## Work instruction:
Retype exactly the lines of the listing below from the one with "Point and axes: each" through the last, both included, and leave every picture out.

## Data section:
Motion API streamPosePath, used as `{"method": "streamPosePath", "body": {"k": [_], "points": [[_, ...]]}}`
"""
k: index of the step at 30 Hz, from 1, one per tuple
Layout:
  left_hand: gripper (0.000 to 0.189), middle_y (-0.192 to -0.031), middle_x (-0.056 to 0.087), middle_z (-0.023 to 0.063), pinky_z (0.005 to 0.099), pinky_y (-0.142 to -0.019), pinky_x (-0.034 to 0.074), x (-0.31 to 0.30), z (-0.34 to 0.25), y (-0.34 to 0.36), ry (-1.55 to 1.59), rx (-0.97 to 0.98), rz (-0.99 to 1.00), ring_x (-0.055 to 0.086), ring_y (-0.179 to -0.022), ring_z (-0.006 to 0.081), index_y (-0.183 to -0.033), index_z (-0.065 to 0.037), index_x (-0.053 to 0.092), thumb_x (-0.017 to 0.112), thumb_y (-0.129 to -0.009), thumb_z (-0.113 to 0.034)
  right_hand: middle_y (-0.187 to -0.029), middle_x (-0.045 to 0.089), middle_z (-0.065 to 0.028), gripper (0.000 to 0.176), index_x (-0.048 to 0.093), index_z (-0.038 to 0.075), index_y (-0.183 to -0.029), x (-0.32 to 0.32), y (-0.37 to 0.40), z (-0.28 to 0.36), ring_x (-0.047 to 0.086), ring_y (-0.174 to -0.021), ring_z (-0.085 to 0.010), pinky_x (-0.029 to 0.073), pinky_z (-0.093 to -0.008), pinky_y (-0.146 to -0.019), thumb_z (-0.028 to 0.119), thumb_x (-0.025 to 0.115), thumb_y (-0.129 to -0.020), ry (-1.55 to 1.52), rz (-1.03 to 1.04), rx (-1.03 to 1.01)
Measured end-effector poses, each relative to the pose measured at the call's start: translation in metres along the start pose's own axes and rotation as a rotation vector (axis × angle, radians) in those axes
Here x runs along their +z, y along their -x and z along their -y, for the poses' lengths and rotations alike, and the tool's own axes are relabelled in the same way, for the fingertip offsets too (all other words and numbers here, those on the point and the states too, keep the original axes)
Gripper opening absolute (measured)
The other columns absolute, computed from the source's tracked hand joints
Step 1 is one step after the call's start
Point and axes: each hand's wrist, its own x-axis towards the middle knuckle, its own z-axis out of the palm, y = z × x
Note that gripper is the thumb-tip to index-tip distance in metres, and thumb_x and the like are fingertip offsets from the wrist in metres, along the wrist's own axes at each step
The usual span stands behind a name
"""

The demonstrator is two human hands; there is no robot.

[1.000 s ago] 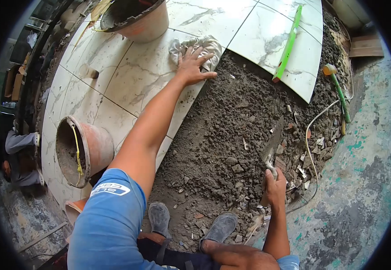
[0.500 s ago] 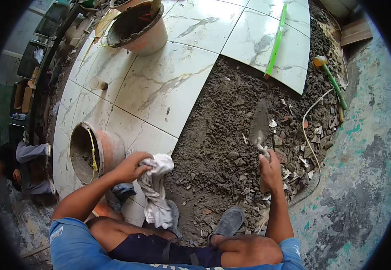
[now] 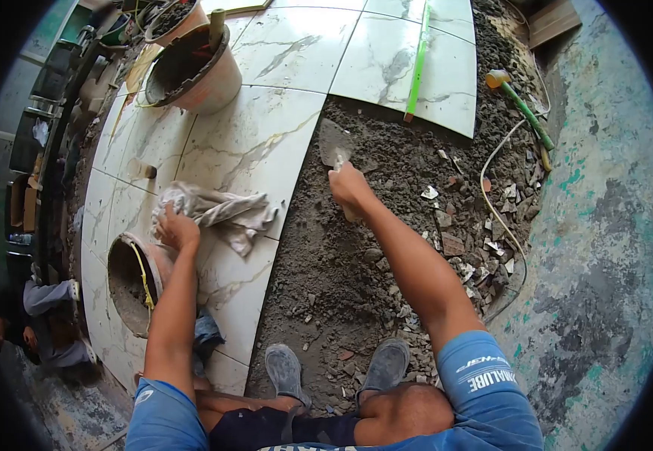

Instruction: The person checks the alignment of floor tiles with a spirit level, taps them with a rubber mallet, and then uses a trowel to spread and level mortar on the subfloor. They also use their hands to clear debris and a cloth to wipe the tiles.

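Reached forward with right hand (image 3: 350,188), fist tight round trowel (image 3: 333,140) handle, blade now on mortar bed (image 3: 326,259) at upper centre; brought rag (image 3: 229,210) back down onto marble tile (image 3: 266,139) at left centre, left hand (image 3: 178,229) clutching its bunched end.

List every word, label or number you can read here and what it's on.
"...LUBE": white print on the right sleeve; only this ending reads surely, and the line above it is blurred.
White patch on the left sleeve: too small to read.
No print shows on the trowel in the right hand, the rag in the left hand, or the green level.
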Motion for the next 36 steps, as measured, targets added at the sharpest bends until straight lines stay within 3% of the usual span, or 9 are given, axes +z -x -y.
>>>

## Reply:
Point and axes: each hand's wrist, its own x-axis towards the middle knuckle, its own z-axis out of the palm, y = z × x
Note that gripper is the thumb-tip to index-tip distance in metres, and thumb_x and the like are fingertip offsets from the wrist in metres, along the wrist's own axes at each step
The usual span stands behind a name
"""

The demonstrator is two human hands; there is no robot.

[1.000 s ago] 
[0.500 s ago] 
[now] 

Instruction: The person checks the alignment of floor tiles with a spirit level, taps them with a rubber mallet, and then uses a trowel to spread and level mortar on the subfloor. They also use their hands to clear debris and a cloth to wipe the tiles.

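Reached forward with right hand (image 3: 350,188), fist tight round trowel (image 3: 333,140) handle, blade now on mortar bed (image 3: 326,259) at upper centre; brought rag (image 3: 229,210) back down onto marble tile (image 3: 266,139) at left centre, left hand (image 3: 178,229) clutching its bunched end.

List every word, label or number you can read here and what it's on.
"...LUBE": white print on the right sleeve; only this ending reads surely, and the line above it is blurred.
White patch on the left sleeve: too small to read.
No print shows on the trowel in the right hand, the rag in the left hand, or the green level.
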Motion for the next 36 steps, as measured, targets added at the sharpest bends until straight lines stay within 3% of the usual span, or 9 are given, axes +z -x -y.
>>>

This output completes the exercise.